Afin d’assurer l’intégrité du régime, le budget fédéral de 2023 a proposé des ajustements majeurs à ces règles, précisant les critères d’exclusion de l’article 84.1 L.I.R. pour les ventes d’actions admissibles dans un contexte de relève familiale. Ces ajustements sont entrés en vigueur le 1er janvier 2024.

Conditions désormais requises

Depuis 2024, deux types de transfert peuvent permettre de bénéficier de l’exemption prévue à l’article 84.1 de la Loi de l’impôt sur le revenu : le transfert immédiat et le transfert progressif. Chacun repose sur des conditions distinctes, mais certains critères généraux s’appliquent dans les deux cas.

  • La société acheteuse doit être contrôlée par un ou plusieurs enfants ou petits-enfants majeurs du vendeur, la définition d’« enfant » étant élargie par la Loi pour inclure également une nièce ou un neveu.
  • Les actions doivent être celles d’une société exploitant activement une entreprise au Canada.
  • Au moins un enfant qui contrôle la société acheteuse doit participer activement à l’entreprise pendant une période minimale, soit trois ans pour un transfert immédiat, ou cinq ans dans le cadre d’un transfert progressif.

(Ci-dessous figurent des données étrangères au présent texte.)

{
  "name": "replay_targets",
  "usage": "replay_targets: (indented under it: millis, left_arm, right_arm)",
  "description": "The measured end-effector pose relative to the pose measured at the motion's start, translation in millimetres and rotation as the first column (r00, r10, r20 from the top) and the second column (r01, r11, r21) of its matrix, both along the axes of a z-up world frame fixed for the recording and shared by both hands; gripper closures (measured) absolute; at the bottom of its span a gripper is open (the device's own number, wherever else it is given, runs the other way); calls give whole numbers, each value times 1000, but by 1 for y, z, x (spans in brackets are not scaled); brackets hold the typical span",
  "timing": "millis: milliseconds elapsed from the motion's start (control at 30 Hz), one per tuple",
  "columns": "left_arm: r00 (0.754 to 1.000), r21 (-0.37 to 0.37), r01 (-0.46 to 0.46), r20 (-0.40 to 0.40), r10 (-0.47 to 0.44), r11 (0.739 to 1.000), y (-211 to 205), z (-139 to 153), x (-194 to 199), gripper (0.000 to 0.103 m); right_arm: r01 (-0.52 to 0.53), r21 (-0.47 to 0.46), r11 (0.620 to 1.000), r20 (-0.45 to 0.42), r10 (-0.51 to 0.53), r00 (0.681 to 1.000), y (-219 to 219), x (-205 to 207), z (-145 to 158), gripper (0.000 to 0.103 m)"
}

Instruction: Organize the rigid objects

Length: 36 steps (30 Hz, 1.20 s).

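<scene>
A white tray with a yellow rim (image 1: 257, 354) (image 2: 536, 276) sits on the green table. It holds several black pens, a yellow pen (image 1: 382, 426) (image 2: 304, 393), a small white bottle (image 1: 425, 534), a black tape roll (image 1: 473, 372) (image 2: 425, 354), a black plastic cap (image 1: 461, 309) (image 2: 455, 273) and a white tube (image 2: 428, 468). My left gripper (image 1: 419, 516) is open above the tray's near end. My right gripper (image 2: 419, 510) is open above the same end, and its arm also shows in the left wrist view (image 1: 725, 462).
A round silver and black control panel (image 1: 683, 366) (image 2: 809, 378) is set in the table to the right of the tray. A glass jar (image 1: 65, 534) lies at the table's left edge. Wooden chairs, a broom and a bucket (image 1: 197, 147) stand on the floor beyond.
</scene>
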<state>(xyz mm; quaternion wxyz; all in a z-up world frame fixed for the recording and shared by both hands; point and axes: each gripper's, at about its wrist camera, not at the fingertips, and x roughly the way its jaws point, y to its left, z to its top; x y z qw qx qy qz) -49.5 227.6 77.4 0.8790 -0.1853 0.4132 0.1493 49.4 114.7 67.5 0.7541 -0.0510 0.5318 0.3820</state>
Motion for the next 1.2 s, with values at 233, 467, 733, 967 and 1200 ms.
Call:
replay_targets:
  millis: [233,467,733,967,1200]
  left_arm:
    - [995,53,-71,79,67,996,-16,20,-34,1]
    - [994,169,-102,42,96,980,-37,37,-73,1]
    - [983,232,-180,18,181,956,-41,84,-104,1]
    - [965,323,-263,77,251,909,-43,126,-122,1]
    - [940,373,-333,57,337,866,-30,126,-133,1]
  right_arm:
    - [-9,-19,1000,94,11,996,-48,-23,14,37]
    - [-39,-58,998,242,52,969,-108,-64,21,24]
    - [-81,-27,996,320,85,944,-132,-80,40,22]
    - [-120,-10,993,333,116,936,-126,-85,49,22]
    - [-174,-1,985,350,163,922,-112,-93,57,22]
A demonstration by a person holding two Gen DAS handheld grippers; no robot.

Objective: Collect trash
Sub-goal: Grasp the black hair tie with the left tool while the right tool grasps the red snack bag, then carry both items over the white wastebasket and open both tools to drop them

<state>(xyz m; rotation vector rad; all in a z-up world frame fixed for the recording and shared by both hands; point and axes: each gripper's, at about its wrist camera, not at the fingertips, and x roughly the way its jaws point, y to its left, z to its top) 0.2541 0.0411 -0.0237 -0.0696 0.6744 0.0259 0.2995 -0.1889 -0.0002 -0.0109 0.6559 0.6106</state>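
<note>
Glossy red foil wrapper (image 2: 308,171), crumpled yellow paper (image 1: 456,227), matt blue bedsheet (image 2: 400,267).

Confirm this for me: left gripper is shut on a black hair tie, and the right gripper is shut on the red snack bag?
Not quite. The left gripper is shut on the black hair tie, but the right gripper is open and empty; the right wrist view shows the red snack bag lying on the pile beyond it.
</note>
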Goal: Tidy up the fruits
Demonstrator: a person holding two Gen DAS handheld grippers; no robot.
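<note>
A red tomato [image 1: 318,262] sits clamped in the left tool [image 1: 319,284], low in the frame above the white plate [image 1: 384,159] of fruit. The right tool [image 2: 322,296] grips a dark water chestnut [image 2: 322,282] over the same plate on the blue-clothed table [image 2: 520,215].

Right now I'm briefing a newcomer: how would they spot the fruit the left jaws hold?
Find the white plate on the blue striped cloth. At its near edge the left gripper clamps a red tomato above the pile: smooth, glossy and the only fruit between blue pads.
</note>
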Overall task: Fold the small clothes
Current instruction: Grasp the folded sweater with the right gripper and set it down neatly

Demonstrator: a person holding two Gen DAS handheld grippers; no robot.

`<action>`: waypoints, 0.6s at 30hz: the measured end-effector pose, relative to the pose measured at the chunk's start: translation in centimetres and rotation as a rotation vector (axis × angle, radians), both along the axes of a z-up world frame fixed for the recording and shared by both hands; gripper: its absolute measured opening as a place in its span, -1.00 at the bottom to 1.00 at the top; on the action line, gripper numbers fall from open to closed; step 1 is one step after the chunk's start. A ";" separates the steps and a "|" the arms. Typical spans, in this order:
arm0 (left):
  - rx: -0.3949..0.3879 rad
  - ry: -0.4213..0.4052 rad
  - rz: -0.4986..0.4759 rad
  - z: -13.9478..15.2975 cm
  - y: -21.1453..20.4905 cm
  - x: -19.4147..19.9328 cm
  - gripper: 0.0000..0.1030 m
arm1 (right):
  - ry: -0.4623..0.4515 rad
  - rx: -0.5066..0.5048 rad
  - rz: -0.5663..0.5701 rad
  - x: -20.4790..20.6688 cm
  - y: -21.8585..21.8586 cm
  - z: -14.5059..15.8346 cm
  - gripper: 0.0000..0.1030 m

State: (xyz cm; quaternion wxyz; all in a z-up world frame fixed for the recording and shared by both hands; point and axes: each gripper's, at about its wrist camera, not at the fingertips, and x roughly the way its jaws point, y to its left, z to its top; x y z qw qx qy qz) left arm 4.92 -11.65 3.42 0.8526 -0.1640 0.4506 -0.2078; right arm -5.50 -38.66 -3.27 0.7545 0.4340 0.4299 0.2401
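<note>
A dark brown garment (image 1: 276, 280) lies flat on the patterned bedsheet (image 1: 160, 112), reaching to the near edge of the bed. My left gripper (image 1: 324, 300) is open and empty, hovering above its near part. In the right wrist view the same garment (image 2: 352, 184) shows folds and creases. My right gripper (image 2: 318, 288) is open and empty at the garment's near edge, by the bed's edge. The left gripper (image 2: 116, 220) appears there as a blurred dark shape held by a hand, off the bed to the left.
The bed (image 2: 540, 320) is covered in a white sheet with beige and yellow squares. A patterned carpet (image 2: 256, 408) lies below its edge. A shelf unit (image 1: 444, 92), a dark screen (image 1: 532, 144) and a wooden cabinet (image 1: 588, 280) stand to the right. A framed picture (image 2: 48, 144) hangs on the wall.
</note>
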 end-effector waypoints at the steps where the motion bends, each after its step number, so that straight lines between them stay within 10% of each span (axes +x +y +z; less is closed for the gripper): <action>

Précisions sur le contrôle et la gestion

  • Transfert immédiat: le vendeur doit céder dès la transaction le contrôle de droit et de fait de la société. L’enfant ou la génération suivante doit assurer le contrôle de droit et la participation active pendant une période minimale de 36 mois, et la gestion doit être transférée dans ce même délai.
  • Transfert progressif: le vendeur doit céder immédiatement le contrôle de droit. Il peut toutefois demeurer présent à titre de conseiller ou occuper un rôle transitoire, mais il doit réduire son influence et ne plus exercer de contrôle de fait au terme de la période progressive. L’enfant ou la génération suivante doit maintenir le contrôle de droit et sa participation active pendant au moins 60 mois, et la gestion doit être transférée dans ce délai. Enfin, le vendeur doit avoir cédé toutes ses actions ordinaires dans les 36 mois suivant la disposition. D’autres limitations prévues par la Loi s’appliquent également afin d’éviter que l’ancien propriétaire conserve un pouvoir de contrôle indirect.

Ces règles visent à favoriser les transmissions d’entreprise véritablement fondées sur un objectif de relève familiale, tout en maintenant une vigilance accrue face aux planifications abusives.

Conclusion

Comme nous l’avons vu en première partie, la pérennité des entreprises familiales repose sur bien plus qu’une simple transmission d’actifs : elle exige une préparation stratégique, un alignement intergénérationnel, ainsi qu’un environnement fiscal qui ne pénalise pas injustement les familles engagées dans un véritable processus de relève.

L’assouplissement des règles de l’article 84.1 de la Loi de l’impôt sur le revenu reflète cette réalité. En facilitant, sous conditions, les transferts intergénérationnels planifiés, le législateur témoigne d’une volonté d’appuyer la continuité entrepreneuriale au sein des familles.

Toutefois, la prudence demeure de mise : ces règles, bien qu’adaptées depuis 2021, s’accompagnent de conditions rigoureuses qu’il importe de respecter scrupuleusement. Une planification inadéquate pourrait, à défaut, raviver l’effet punitif de la disposition initiale.

En définitive, cette réforme illustre l’indispensable articulation entre droit fiscal et dynamiques familiales, deux sphères souvent perçues comme distinctes, mais qui, en pratique, se croisent au cœur des décisions les plus structurantes pour l’avenir des entreprises familiales au Canada.